Some neighboring countries say the U.S. is the source of many of the illegal firearms they find.

Central American nations are a particular focus right now. Vice President Kamala Harris is trying to figure out ways to stem the surge of illegal immigrants from that area.

While the migrants travel north, the administration says, U.S.-sourced weapons stream south. Central Americans head north to flee the subsequent violence.

Despite Ms. Harris’ focus, GAO investigators said, government agencies don’t prioritize U.S. guns sent to the region.

“In the course of our review, we found that information that could assist State with planning and implementing firearms-focused projects in the four countries is available from other U.S. agencies and from partner governments,” investigators said. “State officials told us they had not yet obtained this information because they had not focused on firearms trafficking in these countries.”

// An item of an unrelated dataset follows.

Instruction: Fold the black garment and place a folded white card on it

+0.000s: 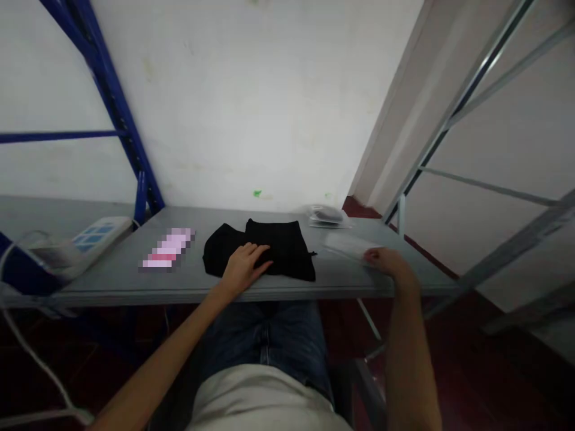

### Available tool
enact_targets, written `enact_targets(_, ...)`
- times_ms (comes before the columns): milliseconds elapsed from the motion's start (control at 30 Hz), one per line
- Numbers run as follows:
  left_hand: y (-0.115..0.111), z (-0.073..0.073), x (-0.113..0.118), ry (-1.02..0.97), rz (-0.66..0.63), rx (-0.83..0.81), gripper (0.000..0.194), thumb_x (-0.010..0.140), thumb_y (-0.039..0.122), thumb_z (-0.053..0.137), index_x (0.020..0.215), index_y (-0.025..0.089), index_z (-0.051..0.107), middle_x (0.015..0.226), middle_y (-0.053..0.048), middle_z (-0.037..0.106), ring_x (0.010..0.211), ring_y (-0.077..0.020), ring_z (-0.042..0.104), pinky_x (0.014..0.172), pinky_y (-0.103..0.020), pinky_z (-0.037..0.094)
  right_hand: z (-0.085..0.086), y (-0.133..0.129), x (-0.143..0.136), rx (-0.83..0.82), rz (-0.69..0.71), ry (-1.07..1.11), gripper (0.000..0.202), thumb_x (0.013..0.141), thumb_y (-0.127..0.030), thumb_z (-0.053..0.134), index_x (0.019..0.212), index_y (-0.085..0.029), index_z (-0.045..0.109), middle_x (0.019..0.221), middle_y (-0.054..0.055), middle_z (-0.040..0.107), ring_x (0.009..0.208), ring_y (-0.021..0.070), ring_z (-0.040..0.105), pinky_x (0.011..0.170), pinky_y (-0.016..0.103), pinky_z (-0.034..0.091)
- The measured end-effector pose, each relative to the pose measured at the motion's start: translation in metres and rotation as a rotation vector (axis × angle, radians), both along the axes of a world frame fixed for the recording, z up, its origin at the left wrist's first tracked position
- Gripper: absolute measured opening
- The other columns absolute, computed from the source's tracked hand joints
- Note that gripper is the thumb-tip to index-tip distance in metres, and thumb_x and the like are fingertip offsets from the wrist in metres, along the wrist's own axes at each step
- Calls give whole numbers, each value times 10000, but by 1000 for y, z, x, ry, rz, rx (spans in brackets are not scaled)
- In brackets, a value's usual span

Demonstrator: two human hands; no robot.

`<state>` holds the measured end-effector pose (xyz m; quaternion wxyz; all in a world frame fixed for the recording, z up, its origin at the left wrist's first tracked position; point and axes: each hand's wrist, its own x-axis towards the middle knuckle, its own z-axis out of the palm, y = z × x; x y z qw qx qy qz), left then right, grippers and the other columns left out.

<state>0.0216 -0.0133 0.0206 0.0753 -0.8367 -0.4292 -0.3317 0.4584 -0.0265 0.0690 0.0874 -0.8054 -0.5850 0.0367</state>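
One black garment, two plastic bags.

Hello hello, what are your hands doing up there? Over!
Left hand flat on black cloth. Right hand touching clear plastic bag. Second bagged item further back, power strip far left. Nothing between hands.

Surface: grey table.
Centre: black cloth, folded, flat.
Right: clear plastic bag, flat; further back, a second clear packet.
Left: white power strip, pink item, blurred.
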Motion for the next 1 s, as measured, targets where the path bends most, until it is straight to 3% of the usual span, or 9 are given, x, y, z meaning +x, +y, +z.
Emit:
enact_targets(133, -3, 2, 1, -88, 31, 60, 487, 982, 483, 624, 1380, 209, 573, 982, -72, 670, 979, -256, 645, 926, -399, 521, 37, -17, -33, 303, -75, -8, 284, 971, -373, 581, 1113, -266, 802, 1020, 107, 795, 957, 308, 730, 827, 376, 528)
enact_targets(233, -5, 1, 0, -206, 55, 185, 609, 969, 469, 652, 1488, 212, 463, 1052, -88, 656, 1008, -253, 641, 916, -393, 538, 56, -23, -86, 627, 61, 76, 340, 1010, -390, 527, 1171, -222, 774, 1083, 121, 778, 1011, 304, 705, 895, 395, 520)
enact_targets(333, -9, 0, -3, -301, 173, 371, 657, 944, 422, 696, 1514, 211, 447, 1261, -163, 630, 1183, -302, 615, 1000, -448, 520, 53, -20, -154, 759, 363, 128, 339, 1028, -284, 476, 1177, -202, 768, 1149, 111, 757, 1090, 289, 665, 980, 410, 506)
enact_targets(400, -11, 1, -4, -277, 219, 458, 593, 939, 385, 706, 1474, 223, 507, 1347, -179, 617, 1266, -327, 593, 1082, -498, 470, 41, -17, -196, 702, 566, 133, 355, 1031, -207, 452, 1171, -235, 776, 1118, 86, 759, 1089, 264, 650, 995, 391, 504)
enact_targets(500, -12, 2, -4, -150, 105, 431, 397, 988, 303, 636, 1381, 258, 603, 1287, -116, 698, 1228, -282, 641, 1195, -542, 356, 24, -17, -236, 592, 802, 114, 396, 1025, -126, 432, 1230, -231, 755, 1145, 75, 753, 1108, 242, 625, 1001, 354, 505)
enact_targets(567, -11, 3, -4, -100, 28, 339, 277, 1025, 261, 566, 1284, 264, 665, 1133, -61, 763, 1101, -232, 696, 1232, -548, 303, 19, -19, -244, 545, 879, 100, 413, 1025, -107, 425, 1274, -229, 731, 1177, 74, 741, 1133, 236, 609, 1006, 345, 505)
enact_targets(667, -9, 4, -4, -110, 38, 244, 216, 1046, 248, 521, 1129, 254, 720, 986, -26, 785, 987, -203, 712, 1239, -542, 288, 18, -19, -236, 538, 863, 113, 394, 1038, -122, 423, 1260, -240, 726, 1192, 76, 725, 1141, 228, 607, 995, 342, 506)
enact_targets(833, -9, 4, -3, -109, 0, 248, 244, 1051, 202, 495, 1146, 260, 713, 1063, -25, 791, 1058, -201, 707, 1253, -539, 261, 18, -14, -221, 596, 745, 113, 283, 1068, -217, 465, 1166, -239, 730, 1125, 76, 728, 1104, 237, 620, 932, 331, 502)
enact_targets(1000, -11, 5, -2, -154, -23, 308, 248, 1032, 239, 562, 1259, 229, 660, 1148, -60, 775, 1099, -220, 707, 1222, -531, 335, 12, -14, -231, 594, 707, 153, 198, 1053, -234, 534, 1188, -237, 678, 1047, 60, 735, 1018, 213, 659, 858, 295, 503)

The State Department does pay to clean up the mess. From 2015 to 2019, American taxpayers sent $3 million to the four countries to help destroy weapons stockpiles.

With that money, Guatemala destroyed nearly 2,500 firearms and El Salvador wrecked about 2,000.

With the vice president’s prodding, the State Department is preparing to do more. The Bureau of Western Hemisphere Affairs plans to “elevate” gun trafficking as a “focus,” but the department acknowledges that it doesn’t have enough information about conditions in the countries to inform those efforts.

GAO recommended that the State Department coordinate with embassies and other government entities in the key countries to get a better sense of firearms trafficking. The department agreed.

The Central American nations don’t have exact data about firearms smuggling methods but believe most of them come across the land borders in the opposite direction of migrants.

Weapons smuggled through ports of entry generally come in small loads — one or two guns — according to U.S. and Central American officials. Indeed, the largest single shipment of weapons seized by border authorities en route to one of the four countries was just 10 firearms.

Weapons are also dismantled and shipped in pieces, according to Immigration and Customs Enforcement.

ATF tracing showed that authorities found firearms from 39 other countries, including the Soviet Union and Czechoslovakia, which no longer exist.

Central American nations aren’t the only ones reporting problems.

GAO looked at U.S.-sourced weapons flowing to Mexico last year. Investigators found that 70% of firearms recovered by Mexican authorities and submitted for ATF traces from 2014 to 2018 came from the U.S.

Mexico has filed a $10 billion lawsuit claiming American manufacturers knowingly facilitate the trafficking of weapons that end up in the hands of warring cartels, fueling violence that has seeped through the country in the past decade.

U.S. weapons are also fueling gang violence in Haiti, according to a November report by InSight Crime, which tracks organized crime in the Americas.

Federal prosecutors charged a Rhode Island man this month with trafficking “ghost guns” to the Dominican Republic.

Authorities said they spotted Robert Alcantara buying dozens of partially constructed firearms at a gun show in Pennsylvania in November. They tracked Mr. Alcantara and had him stopped on his way home. A search of his phone revealed images of tools to machine-complete firearms at home.

Mr. Alcantara denied selling weapons and denied having transported any to the Dominican Republic.

Law enforcement said agents found messages sent from his phone using the Signal app to arrange sales of weapons in the U.S. and the Dominican Republic.

In one message, Mr. Alcantara offered to use his mother as a mule to carry weapons, the ATF told a judge.

Agents also found a message in which Mr. Alcantara laid out his prices to assemble and transport one shipment of 15 ghost guns, worth a total of $9,624.